今年6月、カタールの元首相から現金で300万ユーロ(約4億8,000万円)を受け取っていたことをスクープされたチャールズ皇太子が、国際テロ組織アルカイダの最高指導者だったオサマ・ビンラディン容疑者の親族からも多額の寄付金を受け取っていたと英紙が報道。相次ぐスキャンダルに、イギリスでは「チャールズは次期国王にはふさわしくない」という声が高まっている。
英紙「サンデー・タイムズ」によると、チャールズ皇太子がオサマの異母兄から多額の寄付金を受け取ったのは、オサマが米海軍特殊部隊に殺害された2年後の2013年。サウジアラビア大手建築会社のビンラディン・グループの会長を務めるバクル・ビンラディンと私的な会談をした後に、バクルから皇太子の慈善団体プリンス・オブ・ウェールズ慈善基金(以下、PWCF)に100万ポンド(約1億6,000万円)が寄付されたという。
チャールズ皇太子は、01年6月にサウジアラビアの王族カリッド・ビン・ファイサル・アル・サウードからの紹介でバクルと面識を持つようになり、アメリカ同時多発テロが発生から4週間後の01年10月にも再会。皇太子の住居であるハイグローヴ・ハウスで食事をしながらイスラム教信仰について意見を交わす仲だったと伝えられている。
皇太子の公邸クラレンス・ハウスの広報は、寄付の受け取りは皇太子ではなくPWCFの理事が決定したものだと反論。PWCFの会長は「寄付について、チャールズ皇太子は関与していない」「信用調査を行った上で受け取った」と説明し、ビンラディン・グループを運営するビンラディン一族が94年に「オサマとは絶縁する」と公的に表明していることから、「1人の罪が一族全員の罪になるべきではない」と主張した。

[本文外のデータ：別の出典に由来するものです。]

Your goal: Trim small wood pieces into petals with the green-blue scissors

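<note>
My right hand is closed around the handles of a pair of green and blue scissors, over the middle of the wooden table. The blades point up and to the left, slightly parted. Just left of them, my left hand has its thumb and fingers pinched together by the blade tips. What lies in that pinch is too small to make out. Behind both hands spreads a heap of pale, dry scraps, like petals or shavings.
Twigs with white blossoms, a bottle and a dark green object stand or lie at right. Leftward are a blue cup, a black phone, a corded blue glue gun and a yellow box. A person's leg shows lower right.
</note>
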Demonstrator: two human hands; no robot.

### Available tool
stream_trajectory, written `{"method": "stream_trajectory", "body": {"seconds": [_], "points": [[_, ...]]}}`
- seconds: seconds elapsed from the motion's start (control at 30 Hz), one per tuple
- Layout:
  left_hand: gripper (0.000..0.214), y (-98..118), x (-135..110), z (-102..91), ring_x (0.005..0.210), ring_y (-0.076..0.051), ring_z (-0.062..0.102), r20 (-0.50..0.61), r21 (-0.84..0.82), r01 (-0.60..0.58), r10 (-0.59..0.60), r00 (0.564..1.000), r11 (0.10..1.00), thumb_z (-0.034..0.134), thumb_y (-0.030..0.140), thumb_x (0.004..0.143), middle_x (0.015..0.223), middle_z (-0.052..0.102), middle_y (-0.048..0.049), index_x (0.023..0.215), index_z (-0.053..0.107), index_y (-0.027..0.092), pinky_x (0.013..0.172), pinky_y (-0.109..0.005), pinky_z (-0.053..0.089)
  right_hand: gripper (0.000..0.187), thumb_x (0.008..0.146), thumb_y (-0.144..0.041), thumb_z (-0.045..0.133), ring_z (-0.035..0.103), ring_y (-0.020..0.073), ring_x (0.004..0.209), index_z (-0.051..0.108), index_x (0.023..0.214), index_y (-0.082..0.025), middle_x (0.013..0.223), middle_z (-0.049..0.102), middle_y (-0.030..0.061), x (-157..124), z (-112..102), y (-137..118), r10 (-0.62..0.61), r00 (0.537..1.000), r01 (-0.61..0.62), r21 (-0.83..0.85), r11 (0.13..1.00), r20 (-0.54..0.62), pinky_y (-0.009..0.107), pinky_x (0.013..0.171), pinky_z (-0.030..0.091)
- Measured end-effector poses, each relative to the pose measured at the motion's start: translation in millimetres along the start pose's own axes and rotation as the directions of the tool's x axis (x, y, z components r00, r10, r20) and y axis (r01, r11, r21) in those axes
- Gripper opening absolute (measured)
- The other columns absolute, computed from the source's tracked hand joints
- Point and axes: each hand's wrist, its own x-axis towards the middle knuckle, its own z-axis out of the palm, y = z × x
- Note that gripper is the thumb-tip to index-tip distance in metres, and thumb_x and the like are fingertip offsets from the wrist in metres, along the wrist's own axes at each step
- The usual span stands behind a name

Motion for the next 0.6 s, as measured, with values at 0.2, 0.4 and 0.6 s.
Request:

これらを報じた電子版「デイリー・メール」には、900近く(8月1日時点)ものコメントが寄せられ、「何らかの見返りがあるから寄付したのだろう」と疑う声が大量に書き込まれている。
「何を見返りに得たのかを報道すべきだ」「“チャールズ皇太子の浅はかな判断”で片づけてはいけない。これは犯罪的行為だ」「正しい判断ができないチャールズを次期国王にすべきではない」と批判する声、「はいはい。皇太子は何も知らない知らない」「アンタッチャブルな王族だからね。将来の王を法的に罰するなんてことないだろう」「ヘンリー王子と似たもの親子だ。汚く金稼ぎする」などと、あきれ返るコメントであふれ返っている。
一方で、「チャリティに使ってもらおうと寄付されたのだからよいのでは?」「ビンラディン一族は何も悪いことをしていないのに、気の毒」など、メディアが大げさに騒いでいるだけだという意見も見られる。
アメリカのニュースサイト「FOXニュース」のコメント欄には、「寄付じゃない。コネを買ったんだ」「チャールズは鈍感で無神経すぎる。アンドリュー王子といい、孫のヘンリー王子といい、女王が気の毒だ」などと、相次ぐ英王室のスキャンダルにうんざりだという声が多く書き込まれていた。
チャールズ皇太子は6月に、カタールの元首相ハマド・ビン・ジャーシム・ビン・ジャブル・サーニから4年間にわたり300万ユーロ(約4億8,000万円)受け取っていたことをすっぱ抜かれたばかり。
同じくPWCFへの寄付金だと説明されたが、札束は老舗百貨店の買い物袋などに入れて手渡されていたと報じられ「まるでマフィアか麻薬王だ」と大炎上。警察と慈善団体を管理する慈善事業委員会による調査が始まったところだった。
昨年も、チャールズ皇太子に長年仕えた側近が、皇太子の慈善団体に寄付する見返りにナイトの称号を授与するとサウジアラビアの実業家に約束し、200万ドル(約2億6,000万円)の寄付を得ていたと明るみに。名誉勲章と市民権を授与したことが報じられた。
この側近は辞任し、「チャールズ皇太子は関与していない」と発表されたが、皇太子が実業家に勲章を授けたことが王室の公式記録「王室行事日報」には記載されていないため、「皇太子が何も知らなかったはずはない」「同罪だ」と強い批判を受けた。
チャールズ皇太子の相次ぐスキャンダルで、イギリス国内では「権力を乱用して腐敗した王室」と批判する声が噴出。年内に発売予定のヘンリー王子の暴露本で、これを上回る王室の悪が暴かれる可能性大だと注目が集まっている。